Within the records below, find the line with "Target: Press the" and the line with "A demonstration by", then reproduce exactly those two lines and all lines between them, without any picture.

[Data entries]
Segment Open

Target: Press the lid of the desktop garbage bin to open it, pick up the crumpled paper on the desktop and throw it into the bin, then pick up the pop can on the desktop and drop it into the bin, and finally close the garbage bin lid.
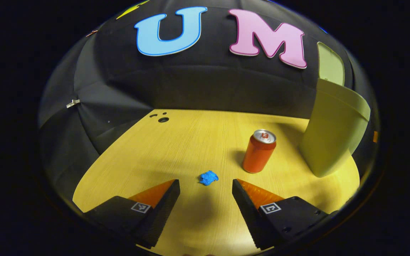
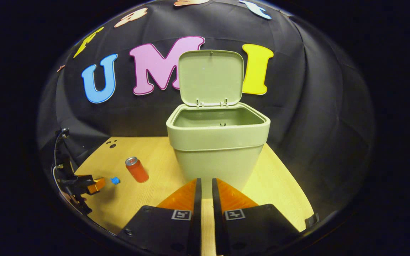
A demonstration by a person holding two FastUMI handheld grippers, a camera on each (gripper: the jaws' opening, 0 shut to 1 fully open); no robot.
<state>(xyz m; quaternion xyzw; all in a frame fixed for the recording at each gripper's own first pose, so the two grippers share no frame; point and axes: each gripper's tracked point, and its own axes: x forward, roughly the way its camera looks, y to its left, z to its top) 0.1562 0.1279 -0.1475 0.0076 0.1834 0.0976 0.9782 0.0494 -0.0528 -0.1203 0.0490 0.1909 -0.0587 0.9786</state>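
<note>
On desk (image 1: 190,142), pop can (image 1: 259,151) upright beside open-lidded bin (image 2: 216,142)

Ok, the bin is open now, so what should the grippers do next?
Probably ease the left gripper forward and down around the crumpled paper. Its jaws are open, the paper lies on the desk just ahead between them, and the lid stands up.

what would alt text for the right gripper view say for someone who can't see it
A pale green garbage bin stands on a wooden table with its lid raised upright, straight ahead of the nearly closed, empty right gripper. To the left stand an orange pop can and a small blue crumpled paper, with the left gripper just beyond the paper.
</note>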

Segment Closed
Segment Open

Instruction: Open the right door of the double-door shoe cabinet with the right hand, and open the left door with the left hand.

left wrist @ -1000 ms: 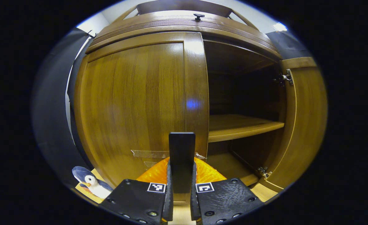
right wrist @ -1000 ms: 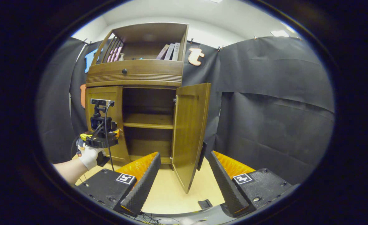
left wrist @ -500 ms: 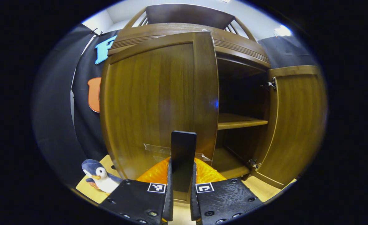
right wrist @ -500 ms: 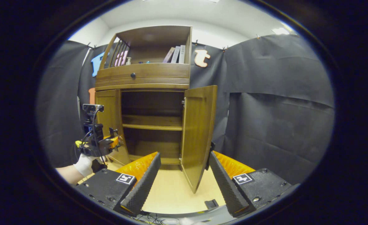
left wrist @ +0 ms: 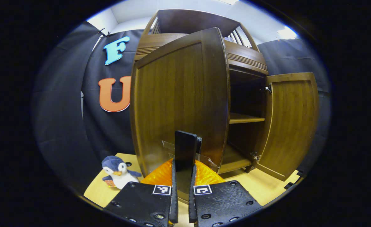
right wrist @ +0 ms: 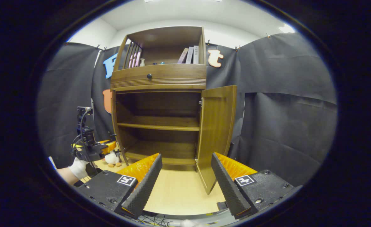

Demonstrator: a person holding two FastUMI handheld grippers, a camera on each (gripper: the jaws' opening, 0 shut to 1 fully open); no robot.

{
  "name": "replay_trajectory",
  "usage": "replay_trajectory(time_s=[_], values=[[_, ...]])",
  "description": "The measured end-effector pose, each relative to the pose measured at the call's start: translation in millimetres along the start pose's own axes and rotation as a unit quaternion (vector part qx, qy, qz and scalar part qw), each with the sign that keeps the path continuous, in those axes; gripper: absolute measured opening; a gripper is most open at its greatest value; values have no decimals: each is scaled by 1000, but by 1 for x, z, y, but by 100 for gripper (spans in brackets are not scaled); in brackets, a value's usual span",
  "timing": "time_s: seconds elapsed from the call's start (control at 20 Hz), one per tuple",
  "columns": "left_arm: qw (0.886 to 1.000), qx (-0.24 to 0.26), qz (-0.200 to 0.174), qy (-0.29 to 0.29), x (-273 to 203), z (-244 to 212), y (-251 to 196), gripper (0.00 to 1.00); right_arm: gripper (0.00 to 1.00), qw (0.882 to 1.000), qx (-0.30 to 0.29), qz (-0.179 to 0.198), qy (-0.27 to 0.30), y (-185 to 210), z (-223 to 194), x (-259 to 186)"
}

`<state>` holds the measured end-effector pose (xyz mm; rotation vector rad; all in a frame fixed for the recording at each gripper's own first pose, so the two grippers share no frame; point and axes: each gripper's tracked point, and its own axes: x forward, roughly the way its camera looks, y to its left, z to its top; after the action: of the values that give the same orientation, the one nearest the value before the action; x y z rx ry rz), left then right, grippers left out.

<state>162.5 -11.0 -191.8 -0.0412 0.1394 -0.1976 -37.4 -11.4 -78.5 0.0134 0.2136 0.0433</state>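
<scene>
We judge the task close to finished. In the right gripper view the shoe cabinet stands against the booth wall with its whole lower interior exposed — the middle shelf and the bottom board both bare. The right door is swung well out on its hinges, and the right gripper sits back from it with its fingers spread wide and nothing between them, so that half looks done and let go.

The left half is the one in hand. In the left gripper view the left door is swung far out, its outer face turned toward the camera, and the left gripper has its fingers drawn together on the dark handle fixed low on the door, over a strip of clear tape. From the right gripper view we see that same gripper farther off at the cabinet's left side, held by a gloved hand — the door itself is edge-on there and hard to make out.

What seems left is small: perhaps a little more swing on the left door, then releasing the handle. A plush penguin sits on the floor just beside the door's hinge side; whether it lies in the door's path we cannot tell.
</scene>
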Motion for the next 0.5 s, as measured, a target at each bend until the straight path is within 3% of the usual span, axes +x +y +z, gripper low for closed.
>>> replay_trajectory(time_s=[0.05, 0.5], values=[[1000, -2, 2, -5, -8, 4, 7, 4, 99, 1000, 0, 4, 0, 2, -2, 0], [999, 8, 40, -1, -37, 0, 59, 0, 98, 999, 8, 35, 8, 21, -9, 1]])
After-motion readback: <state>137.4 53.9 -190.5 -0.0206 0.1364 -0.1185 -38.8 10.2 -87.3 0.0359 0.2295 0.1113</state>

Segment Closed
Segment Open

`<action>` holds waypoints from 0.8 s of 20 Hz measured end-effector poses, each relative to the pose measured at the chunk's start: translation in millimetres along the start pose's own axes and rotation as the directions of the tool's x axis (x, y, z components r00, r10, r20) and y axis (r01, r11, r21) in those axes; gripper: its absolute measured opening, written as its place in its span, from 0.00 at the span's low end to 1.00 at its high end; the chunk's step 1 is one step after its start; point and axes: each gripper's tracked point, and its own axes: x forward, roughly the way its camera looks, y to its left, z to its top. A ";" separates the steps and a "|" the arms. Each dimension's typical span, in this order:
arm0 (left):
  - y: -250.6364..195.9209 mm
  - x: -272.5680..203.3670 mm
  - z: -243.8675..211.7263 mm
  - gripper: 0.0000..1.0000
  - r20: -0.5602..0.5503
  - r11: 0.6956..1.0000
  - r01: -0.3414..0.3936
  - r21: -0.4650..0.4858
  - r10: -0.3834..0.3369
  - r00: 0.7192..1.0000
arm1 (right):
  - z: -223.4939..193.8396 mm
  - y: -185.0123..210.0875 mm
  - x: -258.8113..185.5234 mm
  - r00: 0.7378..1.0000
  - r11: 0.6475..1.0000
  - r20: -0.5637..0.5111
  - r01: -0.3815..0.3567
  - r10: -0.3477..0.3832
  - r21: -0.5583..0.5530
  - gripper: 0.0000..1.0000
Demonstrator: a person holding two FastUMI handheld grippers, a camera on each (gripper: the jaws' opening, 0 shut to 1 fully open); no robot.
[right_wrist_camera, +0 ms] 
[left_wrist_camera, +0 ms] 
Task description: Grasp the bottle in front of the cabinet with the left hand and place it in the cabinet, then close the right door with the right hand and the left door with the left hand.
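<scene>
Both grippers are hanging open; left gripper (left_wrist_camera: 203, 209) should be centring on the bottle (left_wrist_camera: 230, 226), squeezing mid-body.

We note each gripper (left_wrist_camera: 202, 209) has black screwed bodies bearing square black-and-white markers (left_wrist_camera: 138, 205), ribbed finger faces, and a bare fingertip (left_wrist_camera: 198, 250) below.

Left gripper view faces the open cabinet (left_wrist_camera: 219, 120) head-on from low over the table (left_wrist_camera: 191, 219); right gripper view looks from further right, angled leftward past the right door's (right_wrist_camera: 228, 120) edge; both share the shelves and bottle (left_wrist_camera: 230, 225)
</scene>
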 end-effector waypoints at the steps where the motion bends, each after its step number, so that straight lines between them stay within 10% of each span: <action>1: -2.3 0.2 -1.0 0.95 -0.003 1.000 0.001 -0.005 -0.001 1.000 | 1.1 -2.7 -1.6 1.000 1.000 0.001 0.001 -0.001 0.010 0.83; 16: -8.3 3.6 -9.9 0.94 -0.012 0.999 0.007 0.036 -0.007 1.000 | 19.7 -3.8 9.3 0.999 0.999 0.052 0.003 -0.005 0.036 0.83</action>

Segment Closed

▶ _SOLUTION TO THE EXERCISE_:
Target: Press the lid of the desktop garbage bin to open it, pick up the crumpled paper on the desktop and throw it into the bin, then pick up the pop can on the desktop and drop it into the bin, and finally close the garbage bin lid.
A demonstration by a person holding two FastUMI handheld grippers, a camera on each (gripper: the jaws' opening, 0 shut to 1 fully open); no robot.

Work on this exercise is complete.